▶ Problem details: The answer must be every record below, reproduced exactly.

▶ Input data:
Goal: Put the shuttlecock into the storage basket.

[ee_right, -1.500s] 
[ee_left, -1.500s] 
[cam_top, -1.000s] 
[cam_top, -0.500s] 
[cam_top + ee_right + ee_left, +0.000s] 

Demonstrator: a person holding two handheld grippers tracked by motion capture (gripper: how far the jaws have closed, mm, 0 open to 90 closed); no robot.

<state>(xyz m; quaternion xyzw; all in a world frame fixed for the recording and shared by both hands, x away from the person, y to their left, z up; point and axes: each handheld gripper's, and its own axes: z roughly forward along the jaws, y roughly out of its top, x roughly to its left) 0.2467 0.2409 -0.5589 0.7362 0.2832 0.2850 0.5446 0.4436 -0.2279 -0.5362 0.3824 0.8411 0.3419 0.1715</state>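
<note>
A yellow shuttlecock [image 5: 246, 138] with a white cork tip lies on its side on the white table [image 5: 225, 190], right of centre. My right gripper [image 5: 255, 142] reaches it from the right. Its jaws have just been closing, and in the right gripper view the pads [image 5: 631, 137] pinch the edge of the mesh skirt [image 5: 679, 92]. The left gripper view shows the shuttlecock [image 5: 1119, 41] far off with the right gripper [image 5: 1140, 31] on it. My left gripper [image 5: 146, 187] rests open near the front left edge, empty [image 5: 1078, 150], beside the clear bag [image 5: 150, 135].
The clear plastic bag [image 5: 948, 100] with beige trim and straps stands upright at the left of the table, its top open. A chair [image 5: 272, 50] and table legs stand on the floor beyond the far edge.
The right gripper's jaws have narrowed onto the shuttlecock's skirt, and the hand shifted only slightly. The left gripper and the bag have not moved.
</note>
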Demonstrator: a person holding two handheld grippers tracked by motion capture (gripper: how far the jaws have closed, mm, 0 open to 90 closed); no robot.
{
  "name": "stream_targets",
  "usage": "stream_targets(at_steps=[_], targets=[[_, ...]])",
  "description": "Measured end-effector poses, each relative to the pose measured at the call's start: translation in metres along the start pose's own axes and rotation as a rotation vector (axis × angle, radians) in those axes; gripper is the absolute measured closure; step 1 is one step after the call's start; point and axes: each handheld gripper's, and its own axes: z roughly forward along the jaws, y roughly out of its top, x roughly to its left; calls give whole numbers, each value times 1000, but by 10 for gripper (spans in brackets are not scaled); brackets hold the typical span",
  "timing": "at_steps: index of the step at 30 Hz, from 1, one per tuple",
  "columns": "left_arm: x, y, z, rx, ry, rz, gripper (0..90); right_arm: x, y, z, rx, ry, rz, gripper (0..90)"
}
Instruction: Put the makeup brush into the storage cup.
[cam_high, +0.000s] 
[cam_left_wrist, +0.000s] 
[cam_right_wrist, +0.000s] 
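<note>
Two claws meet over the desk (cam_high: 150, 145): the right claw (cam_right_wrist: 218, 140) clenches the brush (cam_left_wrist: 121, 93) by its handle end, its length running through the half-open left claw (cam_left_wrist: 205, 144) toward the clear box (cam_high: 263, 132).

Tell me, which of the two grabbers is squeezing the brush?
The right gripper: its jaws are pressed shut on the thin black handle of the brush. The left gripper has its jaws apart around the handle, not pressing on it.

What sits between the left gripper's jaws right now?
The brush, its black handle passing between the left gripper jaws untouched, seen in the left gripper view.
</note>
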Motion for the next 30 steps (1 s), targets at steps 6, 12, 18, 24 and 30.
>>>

▶ Result of the task:
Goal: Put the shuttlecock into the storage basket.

[ee_right, -1.500s] 
[ee_left, -1.500s] 
[cam_top, -1.000s] 
[cam_top, -0.500s] 
[cam_top + ee_right + ee_left, +0.000s] 

Demonstrator: a person holding two handheld grippers tracked by motion capture (gripper: how far the jaws have closed, mm, 0 open to 90 closed); no robot.

<state>(xyz m; quaternion xyzw; all in a world frame fixed for the recording and shared by both hands, x away from the person, y to their left, z up; point and axes: each handheld gripper's, and its own axes: z roughly forward along the jaws, y roughly out of its top, x roughly to its left) 0.2467 0.2409 -0.5589 0.7362 0.2832 0.2850 0.5446 0.4436 -0.2279 -0.5362 0.3824 0.8411 0.3419 0.1715</state>
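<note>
A yellow shuttlecock [image 5: 246, 138] with a white cork tip lies on its side on the white table [image 5: 225, 190], right of centre. My right gripper [image 5: 255, 142] reaches it from the right. Its jaws have just been closing, and in the right gripper view the pads [image 5: 631, 137] pinch the edge of the mesh skirt [image 5: 679, 92]. The left gripper view shows the shuttlecock [image 5: 1119, 41] far off with the right gripper [image 5: 1140, 31] on it. My left gripper [image 5: 146, 187] rests open near the front left edge, empty [image 5: 1078, 150], beside the clear bag [image 5: 150, 135].
The clear plastic bag [image 5: 948, 100] with beige trim and straps stands upright at the left of the table, its top open. A chair [image 5: 272, 50] and table legs stand on the floor beyond the far edge.
The right gripper's jaws have narrowed onto the shuttlecock's skirt, and the hand shifted only slightly. The left gripper and the bag have not moved.
</note>
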Demonstrator: a person holding two handheld grippers tracked by motion capture (gripper: how far the jaws have closed, mm, 0 open to 90 closed); no robot.
{
  "name": "stream_targets",
  "usage": "stream_targets(at_steps=[_], targets=[[_, ...]])",
  "description": "Measured end-effector poses, each relative to the pose measured at the call's start: translation in metres along the start pose's own axes and rotation as a rotation vector (axis × angle, radians) in those axes; gripper is the absolute measured closure; step 1 is one step after the call's start; point and axes: each handheld gripper's, and its own axes: z roughly forward along the jaws, y roughly out of its top, x roughly to its left; calls give whole numbers, each value times 1000, but by 10 for gripper (spans in brackets are not scaled); brackets hold the typical span",
  "timing": "at_steps: index of the step at 30 Hz, from 1, one per tuple",
  "columns": "left_arm: x, y, z, rx, ry, rz, gripper (0..90); right_arm: x, y, z, rx, ry, rz, gripper (0..90)"
}
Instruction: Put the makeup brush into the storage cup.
[cam_high, +0.000s] 
[cam_left_wrist, +0.000s] 
[cam_right_wrist, +0.000s] 
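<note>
Two claws meet over the desk (cam_high: 150, 145): the right claw (cam_right_wrist: 218, 140) clenches the brush (cam_left_wrist: 121, 93) by its handle end, its length running through the half-open left claw (cam_left_wrist: 205, 144) toward the clear box (cam_high: 263, 132).

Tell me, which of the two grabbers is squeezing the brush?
The right gripper: its jaws are pressed shut on the thin black handle of the brush. The left gripper has its jaws apart around the handle, not pressing on it.

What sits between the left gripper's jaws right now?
The brush, its black handle passing between the left gripper jaws untouched, seen in the left gripper view.
</note>
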Motion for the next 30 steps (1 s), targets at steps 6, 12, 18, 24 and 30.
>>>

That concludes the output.